Work to complete: Every entry should be repeated exactly as written.

The input:
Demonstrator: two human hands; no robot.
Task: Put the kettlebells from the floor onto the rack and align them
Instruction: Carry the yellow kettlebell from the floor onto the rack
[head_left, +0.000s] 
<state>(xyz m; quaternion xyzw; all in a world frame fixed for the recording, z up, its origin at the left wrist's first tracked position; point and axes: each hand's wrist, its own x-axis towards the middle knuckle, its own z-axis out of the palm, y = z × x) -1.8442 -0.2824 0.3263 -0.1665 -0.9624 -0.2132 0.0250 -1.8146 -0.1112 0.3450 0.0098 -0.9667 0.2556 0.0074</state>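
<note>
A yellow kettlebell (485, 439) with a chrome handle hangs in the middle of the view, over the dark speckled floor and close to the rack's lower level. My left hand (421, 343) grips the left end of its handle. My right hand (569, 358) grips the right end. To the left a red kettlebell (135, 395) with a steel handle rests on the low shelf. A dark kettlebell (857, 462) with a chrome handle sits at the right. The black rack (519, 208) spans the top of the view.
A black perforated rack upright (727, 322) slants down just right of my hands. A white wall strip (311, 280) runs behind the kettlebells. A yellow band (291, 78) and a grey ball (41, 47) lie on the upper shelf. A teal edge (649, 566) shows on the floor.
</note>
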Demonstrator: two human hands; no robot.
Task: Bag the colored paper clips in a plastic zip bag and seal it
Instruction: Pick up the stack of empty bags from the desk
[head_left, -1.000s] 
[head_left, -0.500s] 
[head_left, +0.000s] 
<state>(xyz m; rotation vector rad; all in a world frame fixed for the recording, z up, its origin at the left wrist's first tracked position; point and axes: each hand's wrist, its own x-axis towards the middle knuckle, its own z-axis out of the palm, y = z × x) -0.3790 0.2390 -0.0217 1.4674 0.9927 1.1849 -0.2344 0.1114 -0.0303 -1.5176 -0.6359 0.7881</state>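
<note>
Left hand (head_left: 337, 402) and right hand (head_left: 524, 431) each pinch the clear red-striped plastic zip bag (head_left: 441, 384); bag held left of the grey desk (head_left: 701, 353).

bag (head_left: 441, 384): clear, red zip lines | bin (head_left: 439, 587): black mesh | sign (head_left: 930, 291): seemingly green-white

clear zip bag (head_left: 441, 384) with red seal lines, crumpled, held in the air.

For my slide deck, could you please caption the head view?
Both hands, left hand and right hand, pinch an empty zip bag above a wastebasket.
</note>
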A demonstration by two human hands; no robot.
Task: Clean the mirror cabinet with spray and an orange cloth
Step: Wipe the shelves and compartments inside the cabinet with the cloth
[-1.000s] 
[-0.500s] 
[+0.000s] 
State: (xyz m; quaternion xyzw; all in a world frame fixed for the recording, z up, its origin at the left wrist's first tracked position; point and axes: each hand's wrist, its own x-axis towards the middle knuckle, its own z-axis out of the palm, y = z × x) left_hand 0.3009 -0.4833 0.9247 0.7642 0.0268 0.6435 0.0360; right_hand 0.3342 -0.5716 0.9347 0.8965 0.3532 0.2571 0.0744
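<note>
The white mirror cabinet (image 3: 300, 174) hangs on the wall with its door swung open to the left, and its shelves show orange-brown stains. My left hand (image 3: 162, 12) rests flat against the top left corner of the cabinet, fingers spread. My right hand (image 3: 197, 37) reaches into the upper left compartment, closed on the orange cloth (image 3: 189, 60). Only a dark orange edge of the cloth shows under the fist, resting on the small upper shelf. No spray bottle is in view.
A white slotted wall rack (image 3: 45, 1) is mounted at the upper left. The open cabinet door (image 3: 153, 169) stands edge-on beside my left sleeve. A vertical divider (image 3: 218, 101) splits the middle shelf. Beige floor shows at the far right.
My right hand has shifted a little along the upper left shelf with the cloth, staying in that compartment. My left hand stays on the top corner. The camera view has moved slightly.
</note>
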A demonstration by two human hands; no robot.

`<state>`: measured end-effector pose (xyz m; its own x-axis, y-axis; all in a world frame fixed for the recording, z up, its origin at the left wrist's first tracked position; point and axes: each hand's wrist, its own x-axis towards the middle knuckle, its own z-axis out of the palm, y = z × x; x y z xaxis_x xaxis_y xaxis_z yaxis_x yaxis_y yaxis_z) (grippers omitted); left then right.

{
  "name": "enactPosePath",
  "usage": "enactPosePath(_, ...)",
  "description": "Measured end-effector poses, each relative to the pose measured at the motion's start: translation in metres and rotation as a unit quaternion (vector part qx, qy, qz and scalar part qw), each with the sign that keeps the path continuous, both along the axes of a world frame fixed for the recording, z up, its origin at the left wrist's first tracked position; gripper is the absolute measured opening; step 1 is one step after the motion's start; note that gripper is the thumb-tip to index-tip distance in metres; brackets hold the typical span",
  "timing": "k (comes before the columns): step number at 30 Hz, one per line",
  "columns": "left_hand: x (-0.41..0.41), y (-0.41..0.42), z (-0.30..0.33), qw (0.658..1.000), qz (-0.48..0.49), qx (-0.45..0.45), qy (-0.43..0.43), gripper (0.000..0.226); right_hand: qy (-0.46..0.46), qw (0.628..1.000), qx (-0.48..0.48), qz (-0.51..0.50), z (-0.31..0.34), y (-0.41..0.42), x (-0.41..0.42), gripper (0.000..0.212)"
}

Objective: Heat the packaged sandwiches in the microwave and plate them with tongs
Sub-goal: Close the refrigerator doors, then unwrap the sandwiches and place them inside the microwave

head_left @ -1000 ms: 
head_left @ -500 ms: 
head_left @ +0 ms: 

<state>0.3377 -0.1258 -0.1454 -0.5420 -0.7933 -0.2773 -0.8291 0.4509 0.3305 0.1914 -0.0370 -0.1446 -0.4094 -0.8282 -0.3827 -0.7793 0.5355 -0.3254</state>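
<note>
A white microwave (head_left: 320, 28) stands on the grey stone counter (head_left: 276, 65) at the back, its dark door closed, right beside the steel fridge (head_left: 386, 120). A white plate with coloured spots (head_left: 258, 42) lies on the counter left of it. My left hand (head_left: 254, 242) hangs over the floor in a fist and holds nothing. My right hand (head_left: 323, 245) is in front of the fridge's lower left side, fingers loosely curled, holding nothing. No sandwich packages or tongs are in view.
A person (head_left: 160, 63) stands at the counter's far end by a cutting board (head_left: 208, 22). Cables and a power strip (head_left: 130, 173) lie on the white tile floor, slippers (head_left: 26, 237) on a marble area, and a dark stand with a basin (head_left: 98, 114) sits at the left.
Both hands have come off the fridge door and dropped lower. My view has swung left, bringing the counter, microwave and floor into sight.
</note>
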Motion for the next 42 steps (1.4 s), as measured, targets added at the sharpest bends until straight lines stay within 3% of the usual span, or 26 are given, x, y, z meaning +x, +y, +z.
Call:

Answer space:
Demonstrator: two human hands; no robot.
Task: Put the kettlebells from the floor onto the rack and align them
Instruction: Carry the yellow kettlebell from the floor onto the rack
[head_left, +0.000s] 
<state>(xyz m; quaternion xyzw; all in a world frame fixed for the recording, z up, its origin at the left wrist's first tracked position; point and axes: each hand's wrist, its own x-axis towards the middle knuckle, its own z-axis out of the palm, y = z × x) -1.8442 -0.2824 0.3263 -0.1665 -0.9624 -0.2132 0.0250 -1.8146 -0.1112 0.3450 0.0098 -0.9667 0.2556 0.0074</state>
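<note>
A yellow kettlebell (485, 439) with a chrome handle hangs in the middle of the view, over the dark speckled floor and close to the rack's lower level. My left hand (421, 343) grips the left end of its handle. My right hand (569, 358) grips the right end. To the left a red kettlebell (135, 395) with a steel handle rests on the low shelf. A dark kettlebell (857, 462) with a chrome handle sits at the right. The black rack (519, 208) spans the top of the view.
A black perforated rack upright (727, 322) slants down just right of my hands. A white wall strip (311, 280) runs behind the kettlebells. A yellow band (291, 78) and a grey ball (41, 47) lie on the upper shelf. A teal edge (649, 566) shows on the floor.
</note>
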Demonstrator: two human hands; no robot.
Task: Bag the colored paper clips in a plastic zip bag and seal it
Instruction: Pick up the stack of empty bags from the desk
[head_left, -1.000s] 
[head_left, -0.500s] 
[head_left, +0.000s] 
<state>(xyz m; rotation vector rad; all in a world frame fixed for the recording, z up, its origin at the left wrist's first tracked position; point and axes: each hand's wrist, its own x-axis towards the middle knuckle, its own z-axis out of the palm, y = z × x) -0.3790 0.2390 -0.0217 1.4674 0.9927 1.1849 -0.2344 0.1114 -0.0303 -1.5176 -0.6359 0.7881</state>
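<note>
Left hand (head_left: 337, 402) and right hand (head_left: 524, 431) each pinch the clear red-striped plastic zip bag (head_left: 441, 384); bag held left of the grey desk (head_left: 701, 353).

bag (head_left: 441, 384): clear, red zip lines | bin (head_left: 439, 587): black mesh | sign (head_left: 930, 291): seemingly green-white

clear zip bag (head_left: 441, 384) with red seal lines, crumpled, held in the air.

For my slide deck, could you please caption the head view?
Both hands, left hand and right hand, pinch an empty zip bag above a wastebasket.
</note>
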A demonstration by two human hands; no robot.
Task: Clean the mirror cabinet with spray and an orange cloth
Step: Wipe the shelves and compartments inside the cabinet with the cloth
[-1.000s] 
[-0.500s] 
[+0.000s] 
State: (xyz m; quaternion xyzw; all in a world frame fixed for the recording, z up, its origin at the left wrist's first tracked position; point and axes: each hand's wrist, its own x-axis towards the middle knuckle, its own z-axis out of the palm, y = z × x) left_hand 0.3009 -0.4833 0.9247 0.7642 0.0268 0.6435 0.0360; right_hand 0.3342 -0.5716 0.9347 0.8965 0.3532 0.2571 0.0744
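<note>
The white mirror cabinet (image 3: 300, 174) hangs on the wall with its door swung open to the left, and its shelves show orange-brown stains. My left hand (image 3: 162, 12) rests flat against the top left corner of the cabinet, fingers spread. My right hand (image 3: 197, 37) reaches into the upper left compartment, closed on the orange cloth (image 3: 189, 60). Only a dark orange edge of the cloth shows under the fist, resting on the small upper shelf. No spray bottle is in view.
A white slotted wall rack (image 3: 45, 1) is mounted at the upper left. The open cabinet door (image 3: 153, 169) stands edge-on beside my left sleeve. A vertical divider (image 3: 218, 101) splits the middle shelf. Beige floor shows at the far right.
My right hand has shifted a little along the upper left shelf with the cloth, staying in that compartment. My left hand stays on the top corner. The camera view has moved slightly.
</note>
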A demonstration by two human hands; no robot.

`<state>`: measured end-effector pose (xyz m; its own x-axis, y-axis; all in a world frame fixed for the recording, z up, its origin at the left wrist's first tracked position; point and axes: each hand's wrist, its own x-axis towards the middle knuckle, its own z-axis out of the palm, y = z × x; x y z xaxis_x xaxis_y xaxis_z yaxis_x yaxis_y yaxis_z) (grippers omitted); left then right.

{
  "name": "enactPosePath",
  "usage": "enactPosePath(_, ...)",
  "description": "Measured end-effector poses, each relative to the pose measured at the motion's start: translation in metres and rotation as a unit quaternion (vector part qx, qy, qz and scalar part qw), each with the sign that keeps the path continuous, both along the axes of a world frame fixed for the recording, z up, its origin at the left wrist's first tracked position; gripper is the absolute measured opening; step 1 is one step after the motion's start; note that gripper is the thumb-tip to index-tip distance in metres; brackets hold the typical span",
  "timing": "k (comes before the columns): step number at 30 Hz, one per line",
  "columns": "left_hand: x (-0.41..0.41), y (-0.41..0.42), z (-0.30..0.33), qw (0.658..1.000), qz (-0.48..0.49), qx (-0.45..0.45), qy (-0.43..0.43), gripper (0.000..0.226); right_hand: qy (-0.46..0.46), qw (0.628..1.000), qx (-0.48..0.48), qz (-0.51..0.50), z (-0.31..0.34), y (-0.41..0.42), x (-0.41..0.42), gripper (0.000..0.212)"
}

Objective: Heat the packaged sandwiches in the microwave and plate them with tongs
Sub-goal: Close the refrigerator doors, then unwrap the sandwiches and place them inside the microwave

head_left @ -1000 ms: 
head_left @ -500 ms: 
head_left @ +0 ms: 

<state>0.3377 -0.1258 -0.1454 -0.5420 -0.7933 -0.2773 -0.8291 0.4509 0.3305 0.1914 -0.0370 -0.1446 -0.4094 -0.8282 -0.3827 -0.7793 0.5355 -0.3254</state>
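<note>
A white microwave (head_left: 320, 28) stands on the grey stone counter (head_left: 276, 65) at the back, its dark door closed, right beside the steel fridge (head_left: 386, 120). A white plate with coloured spots (head_left: 258, 42) lies on the counter left of it. My left hand (head_left: 254, 242) hangs over the floor in a fist and holds nothing. My right hand (head_left: 323, 245) is in front of the fridge's lower left side, fingers loosely curled, holding nothing. No sandwich packages or tongs are in view.
A person (head_left: 160, 63) stands at the counter's far end by a cutting board (head_left: 208, 22). Cables and a power strip (head_left: 130, 173) lie on the white tile floor, slippers (head_left: 26, 237) on a marble area, and a dark stand with a basin (head_left: 98, 114) sits at the left.
Both hands have come off the fridge door and dropped lower. My view has swung left, bringing the counter, microwave and floor into sight.
</note>
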Motion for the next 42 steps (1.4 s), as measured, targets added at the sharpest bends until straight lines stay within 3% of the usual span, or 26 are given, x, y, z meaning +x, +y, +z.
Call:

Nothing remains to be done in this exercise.